#### What you will do:
Each line in the records below, from the one that contains "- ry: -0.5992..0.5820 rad" to the one that contains "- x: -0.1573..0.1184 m", should be reproduced exactly, the first and last included.

╭─ Source data

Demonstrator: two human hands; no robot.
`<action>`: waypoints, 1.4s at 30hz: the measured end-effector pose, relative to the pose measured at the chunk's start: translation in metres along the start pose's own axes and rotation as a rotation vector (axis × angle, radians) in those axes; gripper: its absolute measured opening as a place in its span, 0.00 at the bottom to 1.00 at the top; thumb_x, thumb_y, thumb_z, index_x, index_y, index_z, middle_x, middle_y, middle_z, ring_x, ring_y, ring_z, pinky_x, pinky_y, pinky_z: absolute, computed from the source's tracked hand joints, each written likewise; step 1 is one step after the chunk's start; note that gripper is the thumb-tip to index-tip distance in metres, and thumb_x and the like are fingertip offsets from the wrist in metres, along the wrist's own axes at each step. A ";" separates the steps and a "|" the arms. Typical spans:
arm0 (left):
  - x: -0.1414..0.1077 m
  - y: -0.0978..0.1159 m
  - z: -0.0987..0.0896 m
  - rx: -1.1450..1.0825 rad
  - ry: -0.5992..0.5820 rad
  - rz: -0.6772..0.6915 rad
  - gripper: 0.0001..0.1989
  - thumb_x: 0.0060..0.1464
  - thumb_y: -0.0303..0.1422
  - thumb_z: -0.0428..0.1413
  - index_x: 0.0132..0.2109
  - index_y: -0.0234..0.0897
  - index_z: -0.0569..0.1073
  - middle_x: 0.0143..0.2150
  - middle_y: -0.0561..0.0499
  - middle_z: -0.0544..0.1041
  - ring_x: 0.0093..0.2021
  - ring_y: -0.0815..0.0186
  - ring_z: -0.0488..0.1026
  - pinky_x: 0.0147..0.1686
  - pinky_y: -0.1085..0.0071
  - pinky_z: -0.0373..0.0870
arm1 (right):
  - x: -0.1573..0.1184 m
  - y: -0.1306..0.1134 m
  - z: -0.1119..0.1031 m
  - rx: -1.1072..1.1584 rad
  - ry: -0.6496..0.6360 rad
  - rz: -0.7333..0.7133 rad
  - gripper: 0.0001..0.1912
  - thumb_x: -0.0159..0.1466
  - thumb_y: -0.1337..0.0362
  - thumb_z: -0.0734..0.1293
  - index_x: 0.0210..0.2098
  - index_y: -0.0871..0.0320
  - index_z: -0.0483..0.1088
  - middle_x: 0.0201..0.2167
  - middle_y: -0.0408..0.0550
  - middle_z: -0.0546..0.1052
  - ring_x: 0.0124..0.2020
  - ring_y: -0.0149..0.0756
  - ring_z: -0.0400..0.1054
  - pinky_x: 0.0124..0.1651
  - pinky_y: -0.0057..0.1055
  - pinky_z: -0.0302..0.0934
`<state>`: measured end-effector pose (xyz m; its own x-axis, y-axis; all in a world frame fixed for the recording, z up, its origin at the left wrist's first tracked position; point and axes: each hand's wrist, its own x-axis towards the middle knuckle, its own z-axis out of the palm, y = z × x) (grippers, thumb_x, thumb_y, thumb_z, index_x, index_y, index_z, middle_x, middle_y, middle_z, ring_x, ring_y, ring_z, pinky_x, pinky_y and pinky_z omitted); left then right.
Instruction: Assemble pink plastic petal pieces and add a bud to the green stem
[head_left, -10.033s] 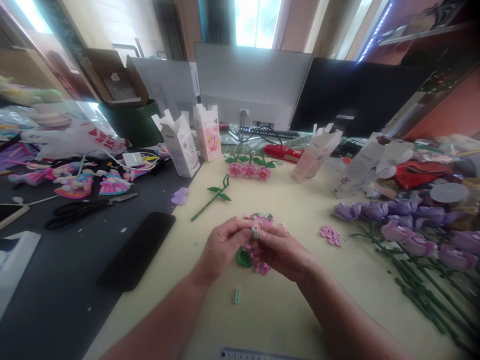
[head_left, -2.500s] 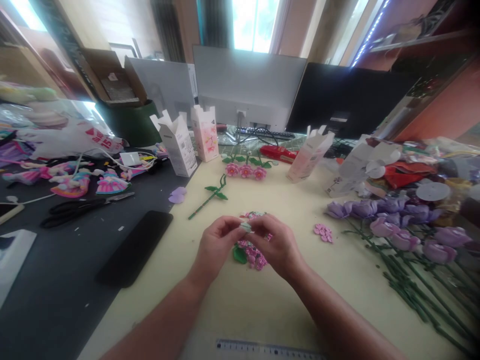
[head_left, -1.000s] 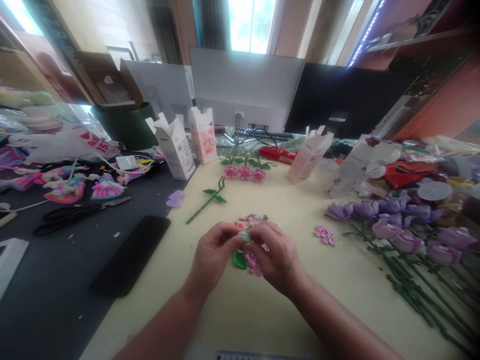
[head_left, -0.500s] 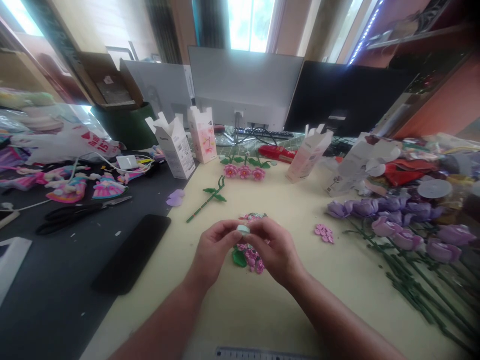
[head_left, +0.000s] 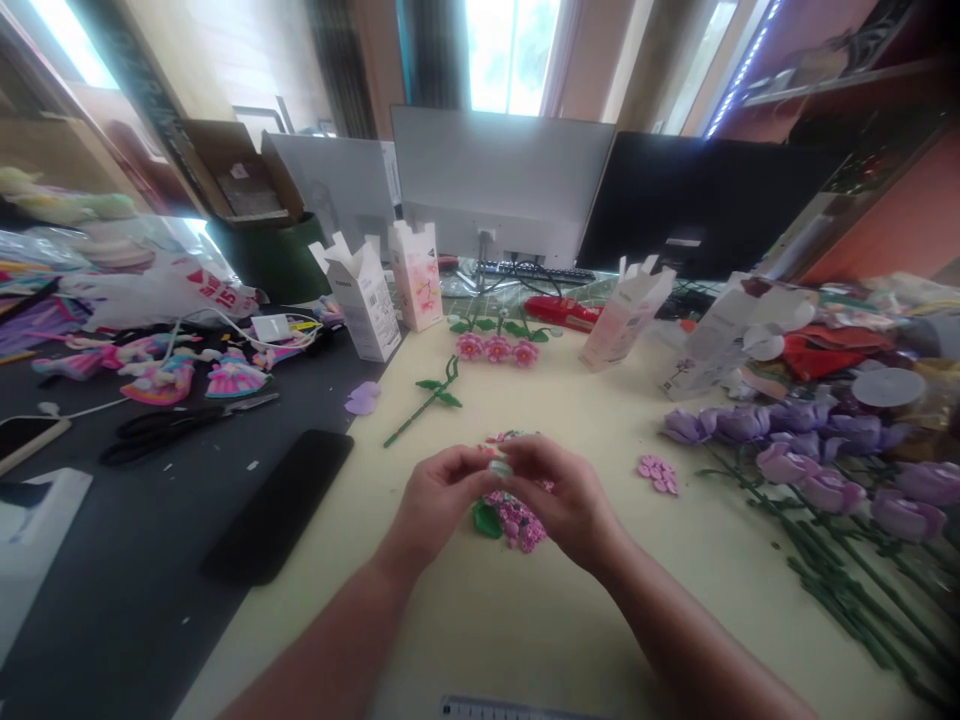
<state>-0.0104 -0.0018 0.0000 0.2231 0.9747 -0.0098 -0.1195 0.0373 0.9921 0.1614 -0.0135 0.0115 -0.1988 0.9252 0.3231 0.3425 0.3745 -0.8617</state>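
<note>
Hands (head_left: 439,505) bare; forearms (head_left: 682,625) bare too, widening from wrists (head_left: 396,568) toward lower edge of view.

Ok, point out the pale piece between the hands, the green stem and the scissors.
Pale piece (head_left: 500,468), head view: its exposed face.
Green stem (head_left: 421,411), head view: middle of the stalk.
Scissors (head_left: 187,418), head view: black handle.

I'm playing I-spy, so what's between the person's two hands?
In the head view, a small pale piece sits between the left hand and the right hand. Pink pieces and a green leaf show below it.
</note>
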 end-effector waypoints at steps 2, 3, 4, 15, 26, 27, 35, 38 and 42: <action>0.001 -0.002 -0.001 0.023 -0.016 -0.013 0.08 0.50 0.34 0.63 0.37 0.34 0.79 0.33 0.49 0.79 0.35 0.65 0.74 0.38 0.70 0.70 | 0.000 0.000 -0.002 -0.065 -0.053 -0.070 0.15 0.62 0.68 0.67 0.48 0.53 0.70 0.35 0.45 0.75 0.34 0.33 0.70 0.38 0.31 0.65; 0.001 -0.003 -0.001 0.027 -0.021 -0.019 0.08 0.51 0.34 0.62 0.36 0.33 0.79 0.31 0.49 0.78 0.34 0.65 0.73 0.37 0.70 0.70 | 0.000 0.000 -0.003 -0.094 -0.077 -0.105 0.16 0.63 0.68 0.66 0.50 0.52 0.70 0.37 0.46 0.74 0.35 0.34 0.69 0.39 0.32 0.65; 0.001 -0.004 -0.001 0.023 -0.023 -0.026 0.07 0.51 0.34 0.61 0.36 0.33 0.79 0.30 0.49 0.78 0.32 0.66 0.72 0.36 0.71 0.70 | 0.001 -0.001 -0.003 -0.116 -0.094 -0.135 0.16 0.63 0.69 0.65 0.51 0.51 0.70 0.39 0.48 0.74 0.37 0.35 0.69 0.40 0.33 0.65; -0.002 0.002 0.004 0.051 0.065 -0.018 0.14 0.55 0.39 0.58 0.42 0.34 0.78 0.34 0.47 0.79 0.36 0.64 0.75 0.40 0.69 0.71 | 0.003 0.007 -0.001 0.133 0.013 0.078 0.09 0.62 0.63 0.67 0.42 0.56 0.72 0.30 0.44 0.71 0.30 0.32 0.65 0.34 0.30 0.62; 0.032 0.025 -0.037 0.987 0.336 0.107 0.15 0.59 0.40 0.49 0.47 0.40 0.75 0.44 0.49 0.79 0.42 0.63 0.75 0.43 0.71 0.68 | 0.010 0.017 -0.005 0.800 0.192 0.427 0.17 0.51 0.57 0.75 0.36 0.57 0.70 0.27 0.40 0.73 0.26 0.28 0.66 0.30 0.25 0.61; 0.041 0.025 -0.044 1.058 0.352 0.100 0.15 0.59 0.38 0.49 0.47 0.39 0.75 0.46 0.47 0.78 0.44 0.62 0.74 0.45 0.70 0.67 | 0.010 0.018 -0.005 0.860 0.196 0.450 0.18 0.50 0.57 0.76 0.36 0.57 0.71 0.28 0.41 0.74 0.27 0.28 0.67 0.30 0.25 0.62; 0.093 -0.002 -0.071 1.333 0.265 0.028 0.14 0.53 0.30 0.51 0.44 0.35 0.77 0.45 0.40 0.77 0.46 0.54 0.73 0.44 0.66 0.66 | 0.013 0.031 -0.008 1.090 0.202 0.517 0.17 0.50 0.59 0.77 0.35 0.57 0.73 0.29 0.44 0.78 0.27 0.30 0.71 0.30 0.26 0.66; 0.093 -0.011 -0.072 1.367 0.241 0.028 0.16 0.54 0.27 0.49 0.46 0.36 0.76 0.46 0.42 0.77 0.47 0.56 0.72 0.45 0.68 0.65 | 0.013 0.031 -0.008 1.085 0.207 0.521 0.17 0.49 0.59 0.78 0.35 0.57 0.73 0.29 0.44 0.78 0.27 0.30 0.71 0.30 0.26 0.66; 0.080 -0.013 -0.076 1.383 0.222 0.025 0.16 0.53 0.26 0.48 0.45 0.39 0.76 0.46 0.44 0.77 0.46 0.57 0.73 0.42 0.68 0.65 | 0.012 0.029 -0.008 1.087 0.200 0.527 0.17 0.49 0.59 0.78 0.35 0.57 0.73 0.29 0.44 0.78 0.27 0.28 0.71 0.29 0.24 0.65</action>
<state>-0.0646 0.0921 -0.0231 0.0635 0.9908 0.1192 0.9460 -0.0978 0.3091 0.1765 0.0093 -0.0060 -0.0905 0.9773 -0.1916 -0.6255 -0.2055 -0.7527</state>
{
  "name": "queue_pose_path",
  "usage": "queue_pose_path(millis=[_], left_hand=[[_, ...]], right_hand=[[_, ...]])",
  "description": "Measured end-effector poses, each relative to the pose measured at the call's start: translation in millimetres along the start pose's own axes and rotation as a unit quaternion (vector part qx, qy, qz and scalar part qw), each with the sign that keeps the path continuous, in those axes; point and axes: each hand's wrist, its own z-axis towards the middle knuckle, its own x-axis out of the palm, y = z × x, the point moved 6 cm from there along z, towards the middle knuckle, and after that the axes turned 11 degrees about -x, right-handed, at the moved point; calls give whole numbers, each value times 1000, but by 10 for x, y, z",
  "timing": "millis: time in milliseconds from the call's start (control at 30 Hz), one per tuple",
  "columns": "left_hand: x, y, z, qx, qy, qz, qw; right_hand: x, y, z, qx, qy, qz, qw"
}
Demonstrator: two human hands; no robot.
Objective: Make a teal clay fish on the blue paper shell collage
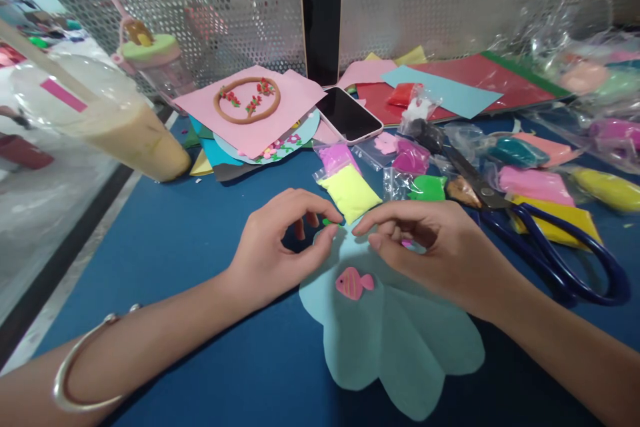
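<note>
A pale blue paper (350,347) with a scalloped edge and fold lines lies on the blue tabletop. On it sits a small pink clay fish (355,283) with yellowish stripes and a dark eye. Above the paper's upper part, my left hand (285,240) has thumb and forefinger closed around a tiny bit of green clay (327,221). My right hand (425,240) faces it, forefinger stretched toward the left fingertips and thumb slightly apart, with nothing visible between them. Something small and pink-purple shows partly behind the right fingers. A yellow clay packet (351,191) lies just beyond both hands.
Large blue-handled scissors (560,260) lie at right among several bagged clays (535,183). Two phones, one upright (321,30) and one flat (349,113), are at the back. A drink cup (135,133) stands left, near pink paper (200,103) bearing a brown clay ring.
</note>
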Motion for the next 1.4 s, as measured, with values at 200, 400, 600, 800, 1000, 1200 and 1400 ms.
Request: queue_pose_path(millis=[200,400,600,800,1000,1200,1400], left_hand=[[-5,31,9,-15,-2,1,1000],[-8,62,15,-17,-1,3,1000],[-4,58,22,-17,5,-12,1000],[5,85,36,-36,2,-8,999],[11,97,41,-33,9,-21,999],[15,109,39,-36,11,-19,999],[18,116,51,-39,13,-17,999]], right_hand=[[-134,-19,-4,6,-38,-27,999],[-422,-36,-104,72,-102,-104,987],[-562,-141,-296,94,-89,-153,980],[-531,-143,-310,36,-53,-192,979],[-489,-83,-301,-22,-12,-245,969],[-432,-101,-347,-32,19,-253,967],[-378,-135,-363,-44,28,-247,968]])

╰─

#### Reply:
  - ry: -0.5992..0.5820 rad
  - rz: -0.6772..0.6915 rad
  - gripper: 0.0001..0.1989
  - thumb_x: 0.0060..0.1464
  - thumb_y: -0.0303..0.1422
  - thumb_z: -0.0428..0.1413
  - index_x: 0.0132..0.2109
  - index_y: -0.0234..0.0897
  - index_z: -0.0569..0.1073
  - middle_x: 0.0143..0.2150
  - middle_y: -0.0561..0.0499
  - middle_z: -0.0544..0.1041
  - ring_x: 0.0093..0.2021
  - ring_y: -0.0815..0.0186
  - ring_z: -0.0488..0.1026
  - pinky_x: 0.0147..0.1686
  - pinky_y: -0.1085..0.0071
  - pinky_z: -0.0373..0.0870
arm1 (right):
  - x: -0.1573..0.1184 m

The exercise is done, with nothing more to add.